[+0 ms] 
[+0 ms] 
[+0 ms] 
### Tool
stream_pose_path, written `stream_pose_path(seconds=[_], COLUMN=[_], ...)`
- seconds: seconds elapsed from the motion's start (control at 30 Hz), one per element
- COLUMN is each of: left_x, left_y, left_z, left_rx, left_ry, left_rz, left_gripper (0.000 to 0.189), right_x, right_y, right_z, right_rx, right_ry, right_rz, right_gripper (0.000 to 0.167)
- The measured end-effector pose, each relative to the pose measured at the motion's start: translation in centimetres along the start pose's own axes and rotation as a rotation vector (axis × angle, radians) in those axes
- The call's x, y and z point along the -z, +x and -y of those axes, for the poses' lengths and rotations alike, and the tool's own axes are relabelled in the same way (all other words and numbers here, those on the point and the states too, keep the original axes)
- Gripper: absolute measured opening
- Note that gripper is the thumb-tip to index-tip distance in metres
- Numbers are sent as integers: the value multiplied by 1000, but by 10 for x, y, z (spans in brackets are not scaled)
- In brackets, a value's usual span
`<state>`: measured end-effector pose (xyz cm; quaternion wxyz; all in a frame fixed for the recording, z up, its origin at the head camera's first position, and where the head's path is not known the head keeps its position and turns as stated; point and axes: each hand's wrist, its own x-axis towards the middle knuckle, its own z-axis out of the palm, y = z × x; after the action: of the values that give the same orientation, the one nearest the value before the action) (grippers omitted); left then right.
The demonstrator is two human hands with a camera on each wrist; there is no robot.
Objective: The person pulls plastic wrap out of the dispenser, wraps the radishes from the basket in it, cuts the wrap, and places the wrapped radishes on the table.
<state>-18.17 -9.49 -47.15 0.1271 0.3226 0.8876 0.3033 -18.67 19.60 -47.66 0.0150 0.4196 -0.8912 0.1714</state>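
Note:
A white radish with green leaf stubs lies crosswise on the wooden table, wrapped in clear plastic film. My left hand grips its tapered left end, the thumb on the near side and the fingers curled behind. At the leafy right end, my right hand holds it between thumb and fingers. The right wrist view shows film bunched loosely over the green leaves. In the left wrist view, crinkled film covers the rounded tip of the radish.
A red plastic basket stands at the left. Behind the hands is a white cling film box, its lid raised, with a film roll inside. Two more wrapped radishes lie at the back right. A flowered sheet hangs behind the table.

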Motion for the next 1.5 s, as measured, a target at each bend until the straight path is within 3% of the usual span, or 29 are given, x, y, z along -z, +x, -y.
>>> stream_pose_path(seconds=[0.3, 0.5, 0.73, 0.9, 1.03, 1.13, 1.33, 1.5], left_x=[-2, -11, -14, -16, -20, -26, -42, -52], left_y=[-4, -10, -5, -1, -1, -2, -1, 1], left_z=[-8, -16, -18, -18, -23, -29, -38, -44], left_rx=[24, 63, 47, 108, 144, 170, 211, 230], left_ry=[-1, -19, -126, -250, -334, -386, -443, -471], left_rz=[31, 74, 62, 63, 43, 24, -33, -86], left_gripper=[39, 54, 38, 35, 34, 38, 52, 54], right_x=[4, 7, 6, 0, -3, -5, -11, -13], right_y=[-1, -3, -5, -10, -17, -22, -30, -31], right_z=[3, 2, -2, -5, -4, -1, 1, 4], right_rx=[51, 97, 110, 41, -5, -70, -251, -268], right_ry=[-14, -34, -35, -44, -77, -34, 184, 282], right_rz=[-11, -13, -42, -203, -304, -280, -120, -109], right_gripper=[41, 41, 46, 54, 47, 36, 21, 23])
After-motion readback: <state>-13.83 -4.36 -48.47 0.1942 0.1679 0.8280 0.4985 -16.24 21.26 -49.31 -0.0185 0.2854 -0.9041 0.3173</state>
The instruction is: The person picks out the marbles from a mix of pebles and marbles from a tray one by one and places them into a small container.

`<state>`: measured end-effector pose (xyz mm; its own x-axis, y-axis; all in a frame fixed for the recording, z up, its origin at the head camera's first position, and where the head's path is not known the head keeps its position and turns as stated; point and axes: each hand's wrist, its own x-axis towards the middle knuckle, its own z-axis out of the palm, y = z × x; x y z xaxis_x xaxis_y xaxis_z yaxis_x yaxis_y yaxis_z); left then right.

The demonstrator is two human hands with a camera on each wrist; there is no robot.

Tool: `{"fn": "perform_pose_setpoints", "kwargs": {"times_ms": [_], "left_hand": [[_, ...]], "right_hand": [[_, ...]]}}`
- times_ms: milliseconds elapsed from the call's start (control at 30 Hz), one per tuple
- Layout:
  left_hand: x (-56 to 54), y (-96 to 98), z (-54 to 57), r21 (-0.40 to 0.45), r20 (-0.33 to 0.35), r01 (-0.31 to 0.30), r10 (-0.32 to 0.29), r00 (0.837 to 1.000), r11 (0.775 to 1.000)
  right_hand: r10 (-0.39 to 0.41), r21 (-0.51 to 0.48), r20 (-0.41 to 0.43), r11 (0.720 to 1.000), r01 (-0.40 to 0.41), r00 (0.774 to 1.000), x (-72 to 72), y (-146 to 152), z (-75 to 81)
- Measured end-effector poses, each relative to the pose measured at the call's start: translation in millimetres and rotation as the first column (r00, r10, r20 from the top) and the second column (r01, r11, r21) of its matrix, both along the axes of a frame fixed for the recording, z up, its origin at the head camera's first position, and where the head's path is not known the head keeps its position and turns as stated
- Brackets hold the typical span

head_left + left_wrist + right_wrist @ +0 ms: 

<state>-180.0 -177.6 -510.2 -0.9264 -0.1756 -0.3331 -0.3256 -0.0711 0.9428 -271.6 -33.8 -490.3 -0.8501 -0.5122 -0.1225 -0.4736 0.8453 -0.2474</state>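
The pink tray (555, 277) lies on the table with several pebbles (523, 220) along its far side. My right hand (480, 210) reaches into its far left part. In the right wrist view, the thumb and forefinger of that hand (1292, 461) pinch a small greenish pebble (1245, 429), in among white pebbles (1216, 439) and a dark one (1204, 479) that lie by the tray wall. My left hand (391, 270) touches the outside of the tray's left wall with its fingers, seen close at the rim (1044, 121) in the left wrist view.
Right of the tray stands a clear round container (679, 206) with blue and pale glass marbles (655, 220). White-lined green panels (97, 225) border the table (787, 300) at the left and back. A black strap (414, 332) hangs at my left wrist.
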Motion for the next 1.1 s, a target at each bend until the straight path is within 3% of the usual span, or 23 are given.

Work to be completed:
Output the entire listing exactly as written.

Solution to this exercise:
[+0 ms] 
[+0 ms] 
[+0 ms] 
### Tool
stream_pose_path, written `stream_pose_path(seconds=[_], COLUMN=[_], ...)`
- seconds: seconds elapsed from the motion's start (control at 30 Hz), one per element
- COLUMN is each of: left_x, left_y, left_z, left_rx, left_ry, left_rz, left_gripper (0.000 to 0.189), right_x, right_y, right_z, right_rx, right_ry, right_rz, right_gripper (0.000 to 0.167)
- The measured end-effector pose, each relative to the pose measured at the motion's start: translation in centimetres along the start pose's own axes and rotation as a rotation vector (axis × angle, radians) in those axes
- The call's x, y and z point along the -z, +x and -y of those axes, for the poses' lengths and rotations alike, and the tool's own axes are relabelled in the same way (all other words and numbers here, those on the point and the states too, keep the original axes)
- Gripper: absolute measured opening
- Note that gripper is the thumb-tip to index-tip distance in metres
- Numbers are sent as integers: the value multiplied by 1000, but by 10 for x, y, z (spans in brackets are not scaled)
- In brackets, a value's usual span
`<state>`: measured end-effector pose (xyz cm; quaternion wxyz; all in a frame fixed for the recording, z up, its origin at the head camera's first position, and where the head's path is not known the head keeps its position and turns as stated; point and axes: each hand's wrist, its own x-axis towards the middle knuckle, its own z-axis out of the palm, y = z × x; after the action: of the values that give the same orientation, the one nearest the value before the action) (grippers omitted); left then right.
The demonstrator is two human hands with a camera on each wrist; there is no robot.
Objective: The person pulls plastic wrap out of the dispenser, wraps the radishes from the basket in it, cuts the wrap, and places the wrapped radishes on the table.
<state>-18.17 -9.49 -47.15 0.1271 0.3226 0.8876 0.3033 -18.67 19.60 -47.66 0.0150 0.4196 -0.8912 0.1714</state>
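Note:
A white radish with green leaf stubs lies crosswise on the wooden table, wrapped in clear plastic film. My left hand grips its tapered left end, the thumb on the near side and the fingers curled behind. At the leafy right end, my right hand holds it between thumb and fingers. The right wrist view shows film bunched loosely over the green leaves. In the left wrist view, crinkled film covers the rounded tip of the radish.
A red plastic basket stands at the left. Behind the hands is a white cling film box, its lid raised, with a film roll inside. Two more wrapped radishes lie at the back right. A flowered sheet hangs behind the table.
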
Motion for the next 1.5 s, as measured, a target at each bend until the straight path is within 3% of the usual span, or 29 are given, x, y, z along -z, +x, -y.
>>> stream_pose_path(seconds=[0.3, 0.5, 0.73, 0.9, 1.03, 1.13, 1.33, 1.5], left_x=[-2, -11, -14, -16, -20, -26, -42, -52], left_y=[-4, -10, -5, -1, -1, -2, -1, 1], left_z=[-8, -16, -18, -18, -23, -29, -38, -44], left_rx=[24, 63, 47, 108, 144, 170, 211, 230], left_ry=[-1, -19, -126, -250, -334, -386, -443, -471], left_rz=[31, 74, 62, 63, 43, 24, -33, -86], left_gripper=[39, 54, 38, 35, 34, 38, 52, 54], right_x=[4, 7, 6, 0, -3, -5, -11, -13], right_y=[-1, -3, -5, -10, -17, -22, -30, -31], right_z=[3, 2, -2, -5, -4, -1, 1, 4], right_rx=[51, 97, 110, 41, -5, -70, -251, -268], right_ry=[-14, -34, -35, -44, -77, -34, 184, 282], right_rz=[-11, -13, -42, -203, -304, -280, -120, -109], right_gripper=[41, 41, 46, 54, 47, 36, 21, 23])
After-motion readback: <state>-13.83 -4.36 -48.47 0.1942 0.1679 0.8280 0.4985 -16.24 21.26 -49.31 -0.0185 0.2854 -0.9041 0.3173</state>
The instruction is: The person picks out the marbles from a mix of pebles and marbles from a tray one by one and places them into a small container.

`<state>`: measured end-effector pose (xyz mm; its own x-axis, y-axis; all in a frame fixed for the recording, z up, its origin at the head camera's first position, and where the head's path is not known the head keeps its position and turns as stated; point and axes: each hand's wrist, its own x-axis towards the middle knuckle, its own z-axis out of the palm, y = z × x; x y z xaxis_x xaxis_y xaxis_z yaxis_x yaxis_y yaxis_z); left then right.

The demonstrator is two human hands with a camera on each wrist; there is no robot.

Tool: `{"fn": "perform_pose_setpoints", "kwargs": {"times_ms": [_], "left_hand": [[_, ...]], "right_hand": [[_, ...]]}}`
- times_ms: milliseconds elapsed from the call's start (control at 30 Hz), one per tuple
- Layout:
  left_hand: x (-56 to 54), y (-96 to 98), z (-54 to 57), r21 (-0.40 to 0.45), r20 (-0.33 to 0.35), r01 (-0.31 to 0.30), r10 (-0.32 to 0.29), r00 (0.837 to 1.000), r11 (0.775 to 1.000)
  right_hand: r10 (-0.39 to 0.41), r21 (-0.51 to 0.48), r20 (-0.41 to 0.43), r11 (0.720 to 1.000), r01 (-0.40 to 0.41), r00 (0.774 to 1.000), x (-72 to 72), y (-146 to 152), z (-75 to 81)
- Measured end-effector poses, each relative to the pose measured at the call's start: translation in millimetres and rotation as the first column (r00, r10, r20 from the top) and the second column (r01, r11, r21) of its matrix, both along the axes of a frame fixed for the recording, z up, its origin at the head camera's first position, and where the head's path is not known the head keeps its position and turns as stated
- Brackets hold the typical span

head_left + left_wrist + right_wrist @ +0 ms: 

<state>-180.0 -177.6 -510.2 -0.9264 -0.1756 -0.3331 -0.3256 -0.0711 0.9428 -271.6 -33.8 -490.3 -0.8501 -0.5122 -0.1225 -0.4736 0.8453 -0.2474</state>
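The pink tray (555, 277) lies on the table with several pebbles (523, 220) along its far side. My right hand (480, 210) reaches into its far left part. In the right wrist view, the thumb and forefinger of that hand (1292, 461) pinch a small greenish pebble (1245, 429), in among white pebbles (1216, 439) and a dark one (1204, 479) that lie by the tray wall. My left hand (391, 270) touches the outside of the tray's left wall with its fingers, seen close at the rim (1044, 121) in the left wrist view.
Right of the tray stands a clear round container (679, 206) with blue and pale glass marbles (655, 220). White-lined green panels (97, 225) border the table (787, 300) at the left and back. A black strap (414, 332) hangs at my left wrist.
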Motion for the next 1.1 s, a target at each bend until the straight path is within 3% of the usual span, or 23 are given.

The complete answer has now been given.